## DIRECTIONS FOR THIS TASK
Repeat the full listing, word for word.

## EXERCISE INPUT
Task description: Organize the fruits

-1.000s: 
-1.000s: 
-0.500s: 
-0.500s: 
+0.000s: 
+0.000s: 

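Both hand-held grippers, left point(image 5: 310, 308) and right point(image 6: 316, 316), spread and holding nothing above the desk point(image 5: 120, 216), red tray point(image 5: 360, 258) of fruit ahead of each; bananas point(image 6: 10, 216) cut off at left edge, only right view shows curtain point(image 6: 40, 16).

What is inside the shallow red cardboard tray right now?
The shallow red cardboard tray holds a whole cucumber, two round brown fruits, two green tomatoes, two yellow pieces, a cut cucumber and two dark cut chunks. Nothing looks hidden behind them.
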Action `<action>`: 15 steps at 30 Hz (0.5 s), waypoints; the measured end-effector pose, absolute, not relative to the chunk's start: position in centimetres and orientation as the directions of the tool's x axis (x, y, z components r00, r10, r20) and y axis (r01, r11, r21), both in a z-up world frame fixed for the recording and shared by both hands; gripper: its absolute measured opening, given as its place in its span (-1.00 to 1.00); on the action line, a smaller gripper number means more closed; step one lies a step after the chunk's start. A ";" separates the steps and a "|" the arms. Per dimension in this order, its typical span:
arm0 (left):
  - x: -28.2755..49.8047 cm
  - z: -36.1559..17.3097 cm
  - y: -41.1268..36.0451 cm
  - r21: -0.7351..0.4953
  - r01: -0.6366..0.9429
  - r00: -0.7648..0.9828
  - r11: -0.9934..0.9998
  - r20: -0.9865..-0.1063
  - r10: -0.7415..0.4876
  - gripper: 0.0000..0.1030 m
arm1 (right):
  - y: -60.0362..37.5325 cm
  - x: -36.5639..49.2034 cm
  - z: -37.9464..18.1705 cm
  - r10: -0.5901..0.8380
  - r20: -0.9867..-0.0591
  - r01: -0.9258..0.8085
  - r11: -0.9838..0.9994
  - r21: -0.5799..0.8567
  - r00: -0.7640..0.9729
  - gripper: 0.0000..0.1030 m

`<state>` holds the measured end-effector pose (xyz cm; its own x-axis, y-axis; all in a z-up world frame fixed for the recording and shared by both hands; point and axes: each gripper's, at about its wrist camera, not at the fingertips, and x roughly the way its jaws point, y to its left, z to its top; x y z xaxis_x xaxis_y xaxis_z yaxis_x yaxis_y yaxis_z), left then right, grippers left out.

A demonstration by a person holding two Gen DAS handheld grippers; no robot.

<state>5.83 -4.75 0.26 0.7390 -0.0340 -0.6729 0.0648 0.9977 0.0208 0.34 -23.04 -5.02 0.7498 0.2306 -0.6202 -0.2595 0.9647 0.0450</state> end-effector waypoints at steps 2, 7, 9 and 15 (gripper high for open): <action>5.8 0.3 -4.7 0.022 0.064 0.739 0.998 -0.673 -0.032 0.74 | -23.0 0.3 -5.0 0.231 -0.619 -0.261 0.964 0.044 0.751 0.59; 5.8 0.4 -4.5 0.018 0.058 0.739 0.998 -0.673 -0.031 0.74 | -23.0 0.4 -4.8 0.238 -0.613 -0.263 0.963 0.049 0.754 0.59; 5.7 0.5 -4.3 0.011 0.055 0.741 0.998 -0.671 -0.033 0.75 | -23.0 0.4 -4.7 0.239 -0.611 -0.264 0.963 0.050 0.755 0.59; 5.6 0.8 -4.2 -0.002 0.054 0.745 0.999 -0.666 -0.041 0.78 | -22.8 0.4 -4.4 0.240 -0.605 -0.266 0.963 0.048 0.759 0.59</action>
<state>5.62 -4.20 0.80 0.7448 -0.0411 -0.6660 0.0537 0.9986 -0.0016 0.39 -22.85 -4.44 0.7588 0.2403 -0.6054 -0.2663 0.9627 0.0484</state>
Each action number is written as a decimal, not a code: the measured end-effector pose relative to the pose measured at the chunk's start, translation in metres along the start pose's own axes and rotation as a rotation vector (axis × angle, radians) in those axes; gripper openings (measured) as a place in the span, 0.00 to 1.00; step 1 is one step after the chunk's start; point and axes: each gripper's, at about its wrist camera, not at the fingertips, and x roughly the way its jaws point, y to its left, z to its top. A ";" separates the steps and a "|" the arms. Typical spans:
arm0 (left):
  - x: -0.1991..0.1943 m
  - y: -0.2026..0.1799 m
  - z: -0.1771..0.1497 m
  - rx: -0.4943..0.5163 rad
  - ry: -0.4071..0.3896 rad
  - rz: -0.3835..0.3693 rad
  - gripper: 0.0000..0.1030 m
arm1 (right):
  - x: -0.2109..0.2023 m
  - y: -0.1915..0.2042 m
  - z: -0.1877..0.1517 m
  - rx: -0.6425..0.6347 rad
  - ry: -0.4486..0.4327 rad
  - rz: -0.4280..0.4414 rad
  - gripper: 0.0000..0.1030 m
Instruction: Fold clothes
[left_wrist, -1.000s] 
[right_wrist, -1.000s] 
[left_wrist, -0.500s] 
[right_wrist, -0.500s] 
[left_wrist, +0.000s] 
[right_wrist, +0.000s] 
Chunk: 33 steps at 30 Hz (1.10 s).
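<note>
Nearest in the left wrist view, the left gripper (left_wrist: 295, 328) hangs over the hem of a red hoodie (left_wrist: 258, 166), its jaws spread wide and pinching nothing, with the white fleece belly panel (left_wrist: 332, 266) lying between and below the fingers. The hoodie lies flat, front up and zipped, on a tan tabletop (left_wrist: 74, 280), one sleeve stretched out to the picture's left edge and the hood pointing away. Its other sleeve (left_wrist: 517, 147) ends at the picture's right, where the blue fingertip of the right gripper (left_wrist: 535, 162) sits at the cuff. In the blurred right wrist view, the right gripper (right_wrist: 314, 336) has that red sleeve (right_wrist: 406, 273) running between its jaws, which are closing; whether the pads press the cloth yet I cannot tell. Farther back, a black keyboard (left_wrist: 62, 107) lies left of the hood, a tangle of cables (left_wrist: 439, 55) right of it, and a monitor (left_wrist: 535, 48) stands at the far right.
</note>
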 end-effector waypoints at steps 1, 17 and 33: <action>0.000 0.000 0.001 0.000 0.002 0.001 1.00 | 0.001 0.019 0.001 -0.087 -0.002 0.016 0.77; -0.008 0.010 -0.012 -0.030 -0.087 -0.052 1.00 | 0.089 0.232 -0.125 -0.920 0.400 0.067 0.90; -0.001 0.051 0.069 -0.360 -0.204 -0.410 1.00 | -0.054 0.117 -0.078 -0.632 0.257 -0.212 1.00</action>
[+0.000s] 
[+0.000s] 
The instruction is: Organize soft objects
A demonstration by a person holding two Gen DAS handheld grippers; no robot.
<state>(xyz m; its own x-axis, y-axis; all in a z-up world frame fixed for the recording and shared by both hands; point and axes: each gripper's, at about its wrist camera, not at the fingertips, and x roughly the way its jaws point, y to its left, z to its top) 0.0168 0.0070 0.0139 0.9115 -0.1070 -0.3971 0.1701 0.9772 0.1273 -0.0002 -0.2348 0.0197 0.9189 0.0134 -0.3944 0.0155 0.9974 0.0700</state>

## REPLY TO THE TASK
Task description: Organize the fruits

-1.000s: 
-1.000s: 
-0.500s: 
-0.500s: 
+0.000s: 
+0.000s: 

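Both hand-held grippers, left point(image 5: 310, 308) and right point(image 6: 316, 316), spread and holding nothing above the desk point(image 5: 120, 216), red tray point(image 5: 360, 258) of fruit ahead of each; bananas point(image 6: 10, 216) cut off at left edge, only right view shows curtain point(image 6: 40, 16).

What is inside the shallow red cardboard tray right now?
The shallow red cardboard tray holds a whole cucumber, two round brown fruits, two green tomatoes, two yellow pieces, a cut cucumber and two dark cut chunks. Nothing looks hidden behind them.
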Action `<action>`: 15 steps at 30 Hz (0.5 s), waypoints; the measured end-effector pose, absolute, not relative to the chunk's start: position in centimetres and orientation as the directions of the tool's x axis (x, y, z components r00, r10, r20) and y axis (r01, r11, r21), both in a z-up world frame fixed for the recording and shared by both hands; gripper: its absolute measured opening, given as its place in its span (-1.00 to 1.00); on the action line, a smaller gripper number means more closed; step one lies a step after the chunk's start. A ";" separates the steps and a "|" the arms. Per dimension in this order, its typical span:
arm0 (left):
  - x: -28.2755..49.8047 cm
  - z: -36.1559..17.3097 cm
  - y: -41.1268..36.0451 cm
  - r21: -0.7351..0.4953
  - r01: -0.6366..0.9429
  - r00: -0.7648..0.9828
  - r11: -0.9934..0.9998
  - r20: -0.9865..-0.1063
  - r10: -0.7415..0.4876
  - gripper: 0.0000..0.1030 m
arm1 (right):
  - y: -60.0362..37.5325 cm
  - x: -36.5639..49.2034 cm
  - z: -37.9464..18.1705 cm
  - r10: -0.5901..0.8380
  - r20: -0.9867..-0.0591
  - r01: -0.9258..0.8085
  - r11: -0.9838..0.9994
  - r21: -0.5799..0.8567
  - r00: -0.7640..0.9729
  - gripper: 0.0000..0.1030 m

`<state>` holds the measured end-effector pose (xyz cm; its own x-axis, y-axis; all in a z-up world frame fixed for the recording and shared by both hands; point and axes: each gripper's, at about its wrist camera, not at the fingertips, and x roughly the way its jaws point, y to its left, z to its top; x y z xaxis_x xaxis_y xaxis_z yaxis_x yaxis_y yaxis_z), left then right, grippers left out.

A demonstration by a person holding two Gen DAS handheld grippers; no robot.

<state>5.83 -4.75 0.26 0.7390 -0.0340 -0.6729 0.0648 0.9977 0.0208 0.34 -23.04 -5.02 0.7498 0.2306 -0.6202 -0.2595 0.9647 0.0450</state> end-effector waypoints at steps 2, 7, 9 and 15 (gripper high for open): <action>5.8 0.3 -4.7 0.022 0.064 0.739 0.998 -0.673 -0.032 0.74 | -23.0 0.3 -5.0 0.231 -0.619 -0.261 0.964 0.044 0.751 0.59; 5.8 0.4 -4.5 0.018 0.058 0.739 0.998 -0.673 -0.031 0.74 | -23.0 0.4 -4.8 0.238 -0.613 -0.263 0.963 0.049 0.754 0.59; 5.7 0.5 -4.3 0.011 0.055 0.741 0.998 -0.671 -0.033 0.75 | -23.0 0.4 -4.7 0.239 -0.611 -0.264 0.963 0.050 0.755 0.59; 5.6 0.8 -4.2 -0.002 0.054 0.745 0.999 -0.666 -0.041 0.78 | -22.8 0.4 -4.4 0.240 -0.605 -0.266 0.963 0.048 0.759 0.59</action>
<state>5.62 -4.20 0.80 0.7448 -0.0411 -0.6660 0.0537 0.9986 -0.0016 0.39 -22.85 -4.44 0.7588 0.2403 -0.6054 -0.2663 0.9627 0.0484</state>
Each action number is written as a decimal, not a code: the measured end-effector pose relative to the pose measured at the chunk's start, translation in metres along the start pose's own axes and rotation as a rotation vector (axis × angle, radians) in those axes; gripper openings (measured) as a place in the span, 0.00 to 1.00; step 1 is one step after the chunk's start; point and axes: each gripper's, at about its wrist camera, not at the fingertips, and x roughly the way its jaws point, y to its left, z to its top. A ";" separates the steps and a "|" the arms. Typical spans:
arm0 (left):
  - x: -0.1991..0.1943 m
  - y: -0.2026..0.1799 m
  - z: -0.1771..0.1497 m
  - rx: -0.4943..0.5163 rad
  - ry: -0.4071..0.3896 rad
  - rz: -0.3835..0.3693 rad
  - gripper: 0.0000..0.1030 m
arm1 (right):
  - x: -0.2109..0.2023 m
  - y: -0.1915..0.2042 m
  - z: -0.1877..0.1517 m
  - rx: -0.6425..0.6347 rad
  - ry: -0.4486..0.4327 rad
  - rz: -0.4280..0.4414 rad
  - gripper: 0.0000..0.1030 m
Instruction: Fold clothes
[left_wrist, -1.000s] 
[right_wrist, -1.000s] 
[left_wrist, -0.500s] 
[right_wrist, -0.500s] 
[left_wrist, +0.000s] 
[right_wrist, +0.000s] 
Chunk: 33 steps at 30 Hz (1.10 s).
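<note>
Nearest in the left wrist view, the left gripper (left_wrist: 295, 328) hangs over the hem of a red hoodie (left_wrist: 258, 166), its jaws spread wide and pinching nothing, with the white fleece belly panel (left_wrist: 332, 266) lying between and below the fingers. The hoodie lies flat, front up and zipped, on a tan tabletop (left_wrist: 74, 280), one sleeve stretched out to the picture's left edge and the hood pointing away. Its other sleeve (left_wrist: 517, 147) ends at the picture's right, where the blue fingertip of the right gripper (left_wrist: 535, 162) sits at the cuff. In the blurred right wrist view, the right gripper (right_wrist: 314, 336) has that red sleeve (right_wrist: 406, 273) running between its jaws, which are closing; whether the pads press the cloth yet I cannot tell. Farther back, a black keyboard (left_wrist: 62, 107) lies left of the hood, a tangle of cables (left_wrist: 439, 55) right of it, and a monitor (left_wrist: 535, 48) stands at the far right.
</note>
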 end-effector waypoints at steps 1, 17 and 33: <action>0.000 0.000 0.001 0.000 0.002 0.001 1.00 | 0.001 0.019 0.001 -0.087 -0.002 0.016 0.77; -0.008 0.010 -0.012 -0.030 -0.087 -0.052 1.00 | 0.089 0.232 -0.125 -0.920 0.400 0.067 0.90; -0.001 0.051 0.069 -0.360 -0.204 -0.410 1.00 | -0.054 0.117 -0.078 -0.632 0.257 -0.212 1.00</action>
[+0.000s] 
[+0.000s] 
The instruction is: Organize soft objects
A demonstration by a person holding two Gen DAS handheld grippers; no robot.
<state>(xyz m; its own x-axis, y-axis; all in a z-up world frame fixed for the recording and shared by both hands; point and axes: each gripper's, at about its wrist camera, not at the fingertips, and x roughly the way its jaws point, y to its left, z to its top) 0.0168 0.0070 0.0139 0.9115 -0.1070 -0.3971 0.1701 0.9772 0.1273 -0.0002 -0.2348 0.0197 0.9189 0.0134 -0.3944 0.0155 0.9974 0.0700</state>

No further response is required.